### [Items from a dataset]
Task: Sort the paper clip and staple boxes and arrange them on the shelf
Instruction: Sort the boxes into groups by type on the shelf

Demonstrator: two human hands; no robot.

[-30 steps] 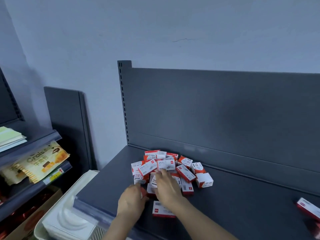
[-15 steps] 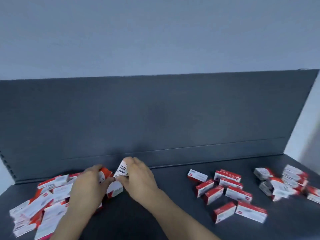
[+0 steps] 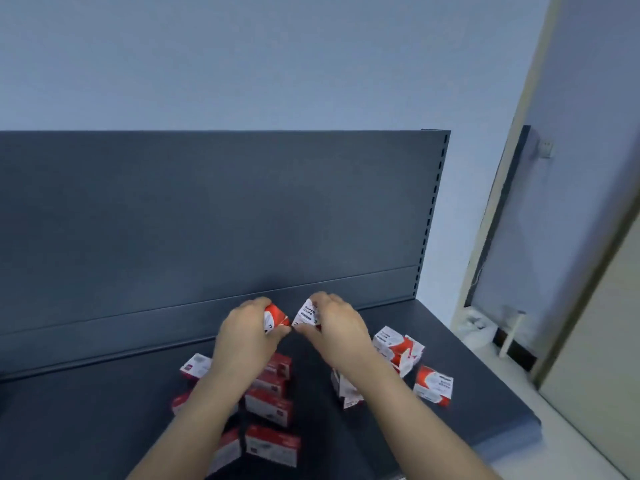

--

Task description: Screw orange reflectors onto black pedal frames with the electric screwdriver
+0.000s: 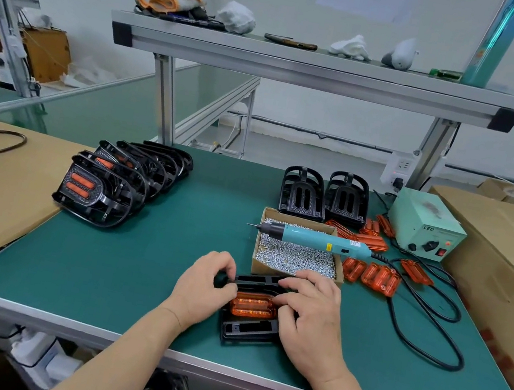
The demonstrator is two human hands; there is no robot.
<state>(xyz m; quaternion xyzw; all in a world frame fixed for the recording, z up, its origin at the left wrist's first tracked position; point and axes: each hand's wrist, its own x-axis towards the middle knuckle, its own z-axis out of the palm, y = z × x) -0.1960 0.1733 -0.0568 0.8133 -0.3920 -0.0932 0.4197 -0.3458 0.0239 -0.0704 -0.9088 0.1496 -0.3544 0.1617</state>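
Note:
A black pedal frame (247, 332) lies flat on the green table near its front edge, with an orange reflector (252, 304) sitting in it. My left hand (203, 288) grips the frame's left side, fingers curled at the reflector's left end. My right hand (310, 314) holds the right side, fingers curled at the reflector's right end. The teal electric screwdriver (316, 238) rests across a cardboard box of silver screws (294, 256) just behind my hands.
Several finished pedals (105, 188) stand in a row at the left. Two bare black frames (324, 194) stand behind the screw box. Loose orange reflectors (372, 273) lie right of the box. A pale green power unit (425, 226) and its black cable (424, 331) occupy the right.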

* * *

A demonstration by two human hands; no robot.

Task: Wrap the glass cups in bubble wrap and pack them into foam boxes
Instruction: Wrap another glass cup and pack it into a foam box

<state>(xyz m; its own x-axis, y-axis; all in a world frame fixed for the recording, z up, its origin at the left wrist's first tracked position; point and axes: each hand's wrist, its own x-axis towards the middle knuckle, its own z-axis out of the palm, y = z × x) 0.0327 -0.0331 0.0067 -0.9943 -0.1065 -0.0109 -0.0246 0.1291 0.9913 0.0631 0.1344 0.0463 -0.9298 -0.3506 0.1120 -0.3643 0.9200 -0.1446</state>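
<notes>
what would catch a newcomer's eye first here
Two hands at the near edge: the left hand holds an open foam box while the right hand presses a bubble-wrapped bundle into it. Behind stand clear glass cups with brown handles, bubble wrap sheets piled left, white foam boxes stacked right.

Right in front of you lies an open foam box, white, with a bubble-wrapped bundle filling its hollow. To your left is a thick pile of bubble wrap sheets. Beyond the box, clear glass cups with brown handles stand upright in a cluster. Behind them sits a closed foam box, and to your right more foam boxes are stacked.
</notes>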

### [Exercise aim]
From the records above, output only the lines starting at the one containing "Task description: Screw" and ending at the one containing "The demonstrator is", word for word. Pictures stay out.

### [Exercise output]
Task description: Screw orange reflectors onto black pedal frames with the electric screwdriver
+0.000s: 
The demonstrator is two human hands; there is no robot.

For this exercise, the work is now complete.